_The problem_. Only the lines from the first line of the entries through the line with "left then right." belong in the answer, each restated word for word and without pictures.

_Given data_.
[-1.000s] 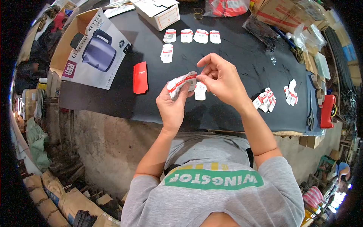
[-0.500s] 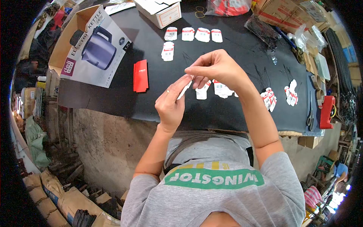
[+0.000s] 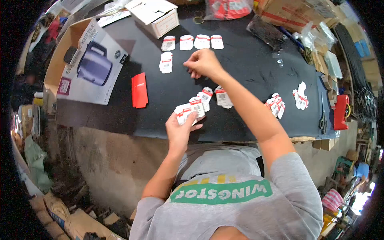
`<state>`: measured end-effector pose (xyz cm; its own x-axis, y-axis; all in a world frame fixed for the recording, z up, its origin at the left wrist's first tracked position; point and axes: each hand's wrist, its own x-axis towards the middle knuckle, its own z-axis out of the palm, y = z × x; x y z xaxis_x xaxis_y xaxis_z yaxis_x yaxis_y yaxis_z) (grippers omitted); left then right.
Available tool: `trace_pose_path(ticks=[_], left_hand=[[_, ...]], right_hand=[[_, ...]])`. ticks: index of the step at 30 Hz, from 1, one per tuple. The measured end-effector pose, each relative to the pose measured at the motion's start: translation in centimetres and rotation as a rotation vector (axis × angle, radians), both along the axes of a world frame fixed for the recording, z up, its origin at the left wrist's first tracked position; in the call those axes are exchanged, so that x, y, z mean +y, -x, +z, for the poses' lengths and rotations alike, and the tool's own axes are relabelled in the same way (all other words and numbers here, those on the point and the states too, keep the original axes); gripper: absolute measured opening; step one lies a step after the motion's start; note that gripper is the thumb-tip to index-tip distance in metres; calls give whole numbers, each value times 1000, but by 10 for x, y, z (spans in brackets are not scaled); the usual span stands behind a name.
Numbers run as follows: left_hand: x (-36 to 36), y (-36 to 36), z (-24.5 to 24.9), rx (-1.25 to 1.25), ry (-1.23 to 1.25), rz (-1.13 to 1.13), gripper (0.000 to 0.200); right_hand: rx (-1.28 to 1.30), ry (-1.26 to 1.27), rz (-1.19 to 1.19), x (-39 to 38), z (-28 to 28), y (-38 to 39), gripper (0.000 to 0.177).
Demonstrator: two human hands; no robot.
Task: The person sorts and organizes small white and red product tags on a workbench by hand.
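My left hand (image 3: pixel 179 131) grips a fanned bunch of white-and-red tags (image 3: pixel 185 113) with barcodes, low over the near side of the black tabletop. My right hand (image 3: pixel 205 64) is over the middle of the table, fingertips pinched together; what they hold, if anything, is too small to make out. Beside the right hand lies a stack of tags (image 3: pixel 166 63), with a row of similar stacks (image 3: pixel 202 41) behind it. More tags (image 3: pixel 206 97) lie just beyond the held bunch, and another pile (image 3: pixel 223 97) sits under my right forearm.
A red packet (image 3: pixel 139 91) and an electric kettle box (image 3: pixel 94 66) are on the left. At the back stands a white carton (image 3: pixel 160 20). Loose tag piles (image 3: pixel 276 106), scissors (image 3: pixel 323 117) and a red tape dispenser (image 3: pixel 341 113) lie to the right.
My hands have moved apart. The right has gone forward and left over the table; the left has lowered, turning its bunch of tags face up.
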<state>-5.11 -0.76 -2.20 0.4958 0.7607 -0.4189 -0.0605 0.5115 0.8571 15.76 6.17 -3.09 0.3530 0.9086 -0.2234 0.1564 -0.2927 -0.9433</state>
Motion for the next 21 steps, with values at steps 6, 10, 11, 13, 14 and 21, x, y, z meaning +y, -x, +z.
trace_pose_path(ticks=[6,10,11,13,14,21], left_hand=[[4,23,7,122,-118,3,34],[11,31,12,52,-176,69,33],[12,30,14,51,-180,74,33],[15,25,20,-17,-72,19,34],[16,21,20,-14,-71,30,34],[30,-2,18,-260,76,-122,33]], right_hand=[[-475,-213,-112,-6,13,-36,21],[-819,-119,-345,-8,3,-118,19],[-889,-71,-295,-14,0,-131,21],[-797,29,-189,-20,-3,-142,21],[-750,103,-171,-23,-4,-139,20],[-906,-229,-224,-29,-1,-125,10]])
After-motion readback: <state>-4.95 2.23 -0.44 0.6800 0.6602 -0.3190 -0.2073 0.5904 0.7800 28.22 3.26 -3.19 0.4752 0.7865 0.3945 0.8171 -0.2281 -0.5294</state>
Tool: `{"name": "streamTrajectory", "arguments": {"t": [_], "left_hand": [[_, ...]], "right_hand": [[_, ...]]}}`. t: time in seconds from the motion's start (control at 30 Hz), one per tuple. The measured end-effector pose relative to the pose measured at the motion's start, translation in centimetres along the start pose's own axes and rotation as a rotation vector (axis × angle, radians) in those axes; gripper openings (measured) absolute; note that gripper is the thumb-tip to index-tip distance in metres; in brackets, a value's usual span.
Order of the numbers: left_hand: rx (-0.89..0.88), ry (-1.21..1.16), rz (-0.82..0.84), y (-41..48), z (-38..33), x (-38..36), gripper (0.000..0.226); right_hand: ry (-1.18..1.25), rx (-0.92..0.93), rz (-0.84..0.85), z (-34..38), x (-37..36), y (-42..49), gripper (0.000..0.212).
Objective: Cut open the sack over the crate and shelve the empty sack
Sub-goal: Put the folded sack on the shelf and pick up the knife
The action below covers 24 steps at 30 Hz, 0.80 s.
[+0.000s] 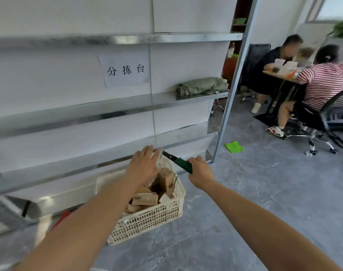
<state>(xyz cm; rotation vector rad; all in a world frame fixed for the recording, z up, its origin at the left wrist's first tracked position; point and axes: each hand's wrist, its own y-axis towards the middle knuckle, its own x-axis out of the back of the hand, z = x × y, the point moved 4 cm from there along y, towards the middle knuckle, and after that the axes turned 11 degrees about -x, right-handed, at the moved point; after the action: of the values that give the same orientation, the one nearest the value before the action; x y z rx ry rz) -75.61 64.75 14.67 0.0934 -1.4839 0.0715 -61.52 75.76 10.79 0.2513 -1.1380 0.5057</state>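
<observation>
Sack folded, lengthwise along shelf

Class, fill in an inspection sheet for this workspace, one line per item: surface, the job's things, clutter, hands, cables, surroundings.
Surface: grey marbled tile floor, in front of a metal shelf rack.
Job's things: white plastic crate on the floor, full of brown cartons; folded green sack lying on a shelf; green-handled knife.
Clutter: green paper scrap on the floor; something red beside the crate, too blurred to identify.
Hands: left hand open, fingers spread over the crate's far end; right hand closed on the knife handle.
Cables: thin wires hanging below the sack's shelf.
Surroundings: paper sign on the white panel; two people seated at a table.
</observation>
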Motion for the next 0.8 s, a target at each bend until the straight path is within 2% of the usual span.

_Reply to the exercise_.
[-1.000s] 
[-0.500s] 
[+0.000s] 
`<state>`: measured end-effector pose (xyz cm; its own x-axis, y-axis; all in a world frame fixed for the recording, z up, its origin at the left wrist's first tracked position; point and axes: each hand's wrist, its own x-axis towards the middle knuckle, its own z-axis out of the palm, y = z × x; x y z xaxis_x xaxis_y xaxis_z yaxis_x yaxis_y yaxis_z) (grippers omitted); left then right.

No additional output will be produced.